Only the lines from the top of the records below through the line containing "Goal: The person" should be printed, exactly and without pictures.

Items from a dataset

◇ ◇ ◇ ◇

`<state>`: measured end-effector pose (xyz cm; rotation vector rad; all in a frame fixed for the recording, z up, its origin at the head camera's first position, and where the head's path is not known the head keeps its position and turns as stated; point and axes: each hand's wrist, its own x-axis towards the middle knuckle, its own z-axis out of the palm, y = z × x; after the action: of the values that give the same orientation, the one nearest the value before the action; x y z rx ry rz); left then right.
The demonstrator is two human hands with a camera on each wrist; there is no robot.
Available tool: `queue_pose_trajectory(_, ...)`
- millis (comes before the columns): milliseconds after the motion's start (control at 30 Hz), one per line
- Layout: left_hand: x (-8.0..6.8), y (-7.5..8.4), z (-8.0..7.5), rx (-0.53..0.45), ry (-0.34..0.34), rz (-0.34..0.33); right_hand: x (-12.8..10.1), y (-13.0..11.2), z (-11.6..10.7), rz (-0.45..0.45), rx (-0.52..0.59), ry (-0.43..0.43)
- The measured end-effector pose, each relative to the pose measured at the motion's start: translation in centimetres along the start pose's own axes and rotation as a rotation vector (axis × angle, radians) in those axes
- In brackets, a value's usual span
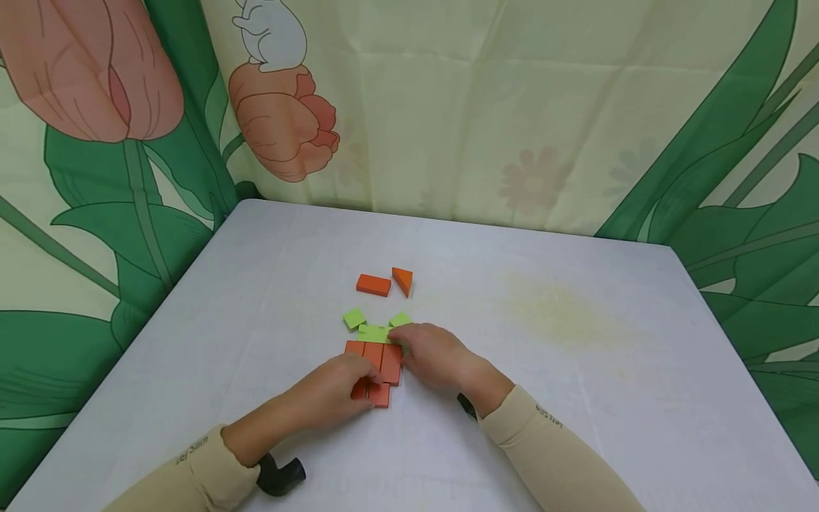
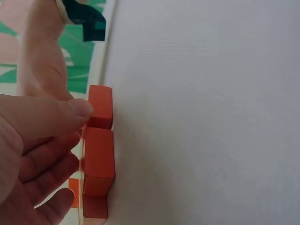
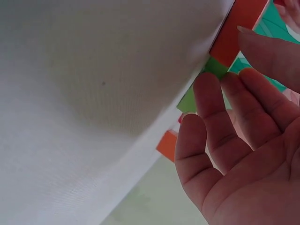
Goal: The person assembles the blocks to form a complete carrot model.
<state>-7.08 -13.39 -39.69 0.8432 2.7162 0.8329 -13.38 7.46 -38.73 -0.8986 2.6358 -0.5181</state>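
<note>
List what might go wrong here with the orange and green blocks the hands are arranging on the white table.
1. The left hand and right hand crowd the packed orange rectangular blocks; a nudge might knock the row crooked.
2. The right hand's fingers touch the green flat blocks, which may slide.
3. The hands hide part of the arrangement, so gaps might go unnoticed.

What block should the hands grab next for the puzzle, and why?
Probably the orange rectangle beyond the green pieces. It lies loose and apart, beside the orange triangle, and looks like the orange blocks both the left hand and the right hand are pressing together.
</note>
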Motion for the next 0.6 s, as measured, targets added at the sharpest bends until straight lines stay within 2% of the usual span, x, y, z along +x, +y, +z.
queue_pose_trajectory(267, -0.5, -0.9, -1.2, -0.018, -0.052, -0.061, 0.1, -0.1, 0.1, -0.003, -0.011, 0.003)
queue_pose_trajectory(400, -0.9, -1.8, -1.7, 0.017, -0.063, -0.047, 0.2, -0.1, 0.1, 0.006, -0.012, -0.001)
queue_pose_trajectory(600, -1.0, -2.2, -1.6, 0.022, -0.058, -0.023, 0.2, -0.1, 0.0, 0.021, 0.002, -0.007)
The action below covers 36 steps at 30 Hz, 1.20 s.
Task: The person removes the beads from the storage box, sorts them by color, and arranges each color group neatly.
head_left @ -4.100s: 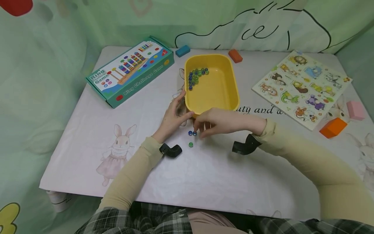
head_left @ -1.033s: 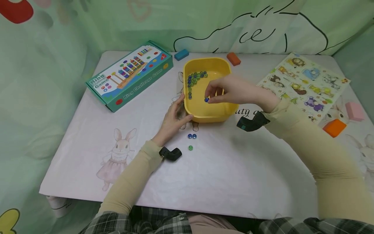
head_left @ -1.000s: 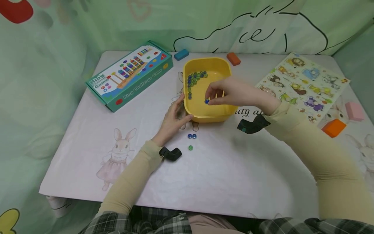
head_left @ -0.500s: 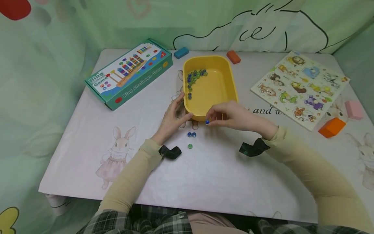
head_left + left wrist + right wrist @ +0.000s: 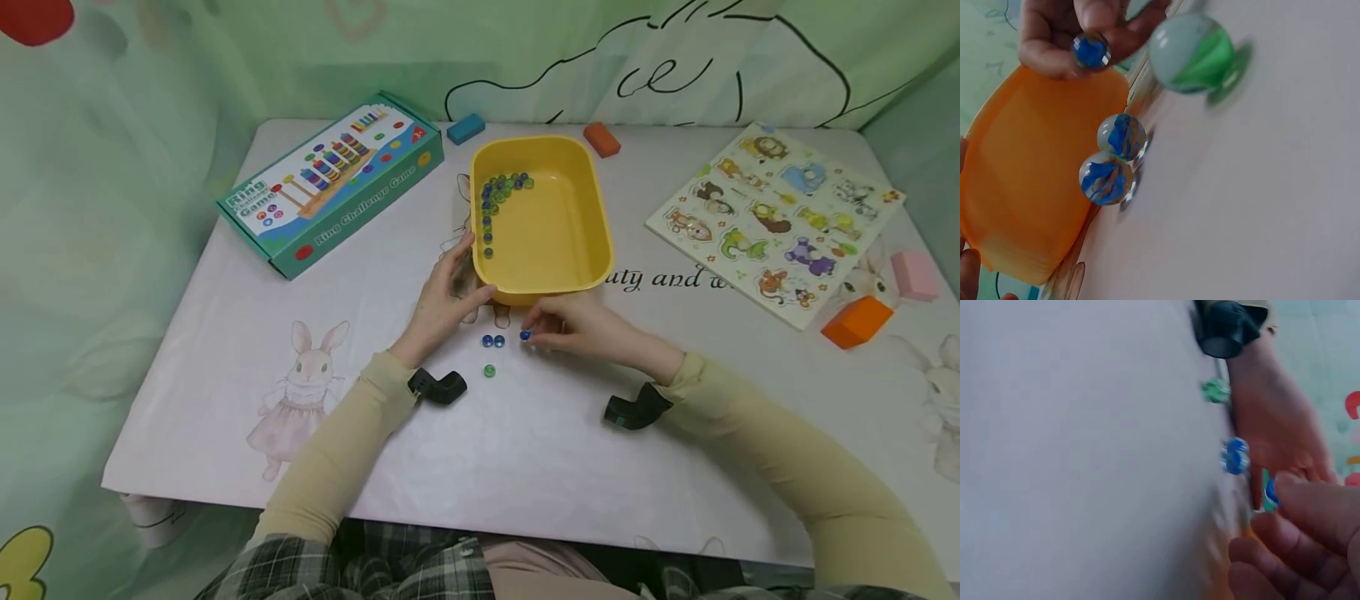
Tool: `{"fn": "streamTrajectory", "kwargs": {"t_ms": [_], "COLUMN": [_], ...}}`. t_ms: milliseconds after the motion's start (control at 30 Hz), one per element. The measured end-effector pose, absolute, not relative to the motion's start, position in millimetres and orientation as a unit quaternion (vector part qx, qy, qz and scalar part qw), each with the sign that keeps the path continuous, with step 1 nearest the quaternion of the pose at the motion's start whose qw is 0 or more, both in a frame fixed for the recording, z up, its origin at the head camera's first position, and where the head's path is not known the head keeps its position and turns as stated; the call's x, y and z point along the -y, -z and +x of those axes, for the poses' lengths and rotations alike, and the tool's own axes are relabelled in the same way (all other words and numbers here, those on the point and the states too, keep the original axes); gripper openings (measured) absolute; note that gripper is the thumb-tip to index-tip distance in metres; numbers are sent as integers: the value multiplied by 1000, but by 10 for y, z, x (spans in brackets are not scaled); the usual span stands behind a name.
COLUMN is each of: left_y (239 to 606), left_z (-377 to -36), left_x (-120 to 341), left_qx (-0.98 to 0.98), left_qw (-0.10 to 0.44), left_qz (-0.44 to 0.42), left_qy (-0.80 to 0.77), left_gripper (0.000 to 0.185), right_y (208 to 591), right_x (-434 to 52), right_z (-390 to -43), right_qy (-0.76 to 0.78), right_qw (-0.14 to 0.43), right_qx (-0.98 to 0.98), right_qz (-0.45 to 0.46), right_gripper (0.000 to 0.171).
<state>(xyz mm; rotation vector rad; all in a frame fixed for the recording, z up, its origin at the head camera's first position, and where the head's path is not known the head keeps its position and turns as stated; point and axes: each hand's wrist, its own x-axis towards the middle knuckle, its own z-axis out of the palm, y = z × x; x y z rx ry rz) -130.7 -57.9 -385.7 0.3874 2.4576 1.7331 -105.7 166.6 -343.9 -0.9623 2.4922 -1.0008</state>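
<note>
My right hand (image 5: 585, 329) pinches a blue marble (image 5: 525, 335) between thumb and fingertips, low over the table in front of a yellow plastic basin (image 5: 562, 233). The left wrist view shows that held marble (image 5: 1091, 50) near the fingertips. My left hand (image 5: 435, 312) rests against the basin's near left corner, thumb at the front and fingers along the side. Inside, several blue and green marbles (image 5: 497, 197) line the left wall and far left corner. Two blue marbles (image 5: 1113, 156) lie side by side on the table, with a green marble (image 5: 1192, 55) nearer my body.
A green ring game box (image 5: 333, 183) lies at the back left. A blue block (image 5: 466, 129) and a red-orange block (image 5: 602, 140) sit behind the basin. To the right are an animal puzzle board (image 5: 776, 221), an orange block (image 5: 857, 322) and a pink block (image 5: 915, 276).
From over the basin, my right hand has come down towards me to the tabletop, still pinching the blue marble. The left hand stays put. The marble line inside is longer than four seconds ago.
</note>
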Motion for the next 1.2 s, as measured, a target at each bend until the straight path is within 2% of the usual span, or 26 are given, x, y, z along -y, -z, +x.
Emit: {"fn": "streamTrajectory", "kwargs": {"t_ms": [367,700,1000,1200], "left_y": [3828,3839,3830,3832], "left_z": [-1302,-1300,-1292,-1299], "left_x": [579,579,574,572], "left_qx": [-808,-807,-806,-806], "left_qw": [57,56,59,44], "left_qz": [126,130,128,137], "left_qy": [-573,-573,-575,-574], "left_gripper": [75,74,73,73], "right_y": [3538,3560,3555,3551], "right_x": [-1506,-1453,-1441,-1436], "right_z": [-1033,-1002,-1007,-1007], "right_qy": [321,307,284,272], "right_qw": [143,121,132,120], "right_qx": [-887,-893,-902,-904], "right_qz": [-299,-306,-298,-308], "right_gripper": [10,13,14,13]}}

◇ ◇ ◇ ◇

## Result:
`<state>`: measured end-effector pose (xyz cm; rotation vector rad; all in a frame fixed for the recording, z up, its origin at the head camera's first position, and where the head's path is not known the head keeps its position and turns as stated; point and axes: each hand's wrist, its own x-axis towards the middle knuckle, its own z-axis out of the palm, y = z × x; after the action: of the values that give the same orientation, the one nearest the value before the action; x y z rx ry rz); left then right.
The demonstrator is two human hands with a camera on each wrist; there is no robot.
Available tool: `queue_pose_trajectory(_, ...)`
- millis (comes before the columns): milliseconds after the motion's start (control at 30 Hz), one per line
- Layout: left_hand: x (-8.0..6.8), y (-7.5..8.4), z (-8.0..7.5), rx (-0.53..0.45), ry (-0.34..0.34), rz (-0.34..0.33); right_hand: x (-12.8..10.1), y (-13.0..11.2), z (-11.6..10.7), rz (-0.45..0.45), rx (-0.52..0.59), ry (-0.43..0.43)
- The measured end-effector pose, each relative to the pose measured at the motion's start: translation in centimetres along the start pose's own axes and rotation as a rotation vector (axis × angle, radians) in those axes
- In brackets, a value's usual span
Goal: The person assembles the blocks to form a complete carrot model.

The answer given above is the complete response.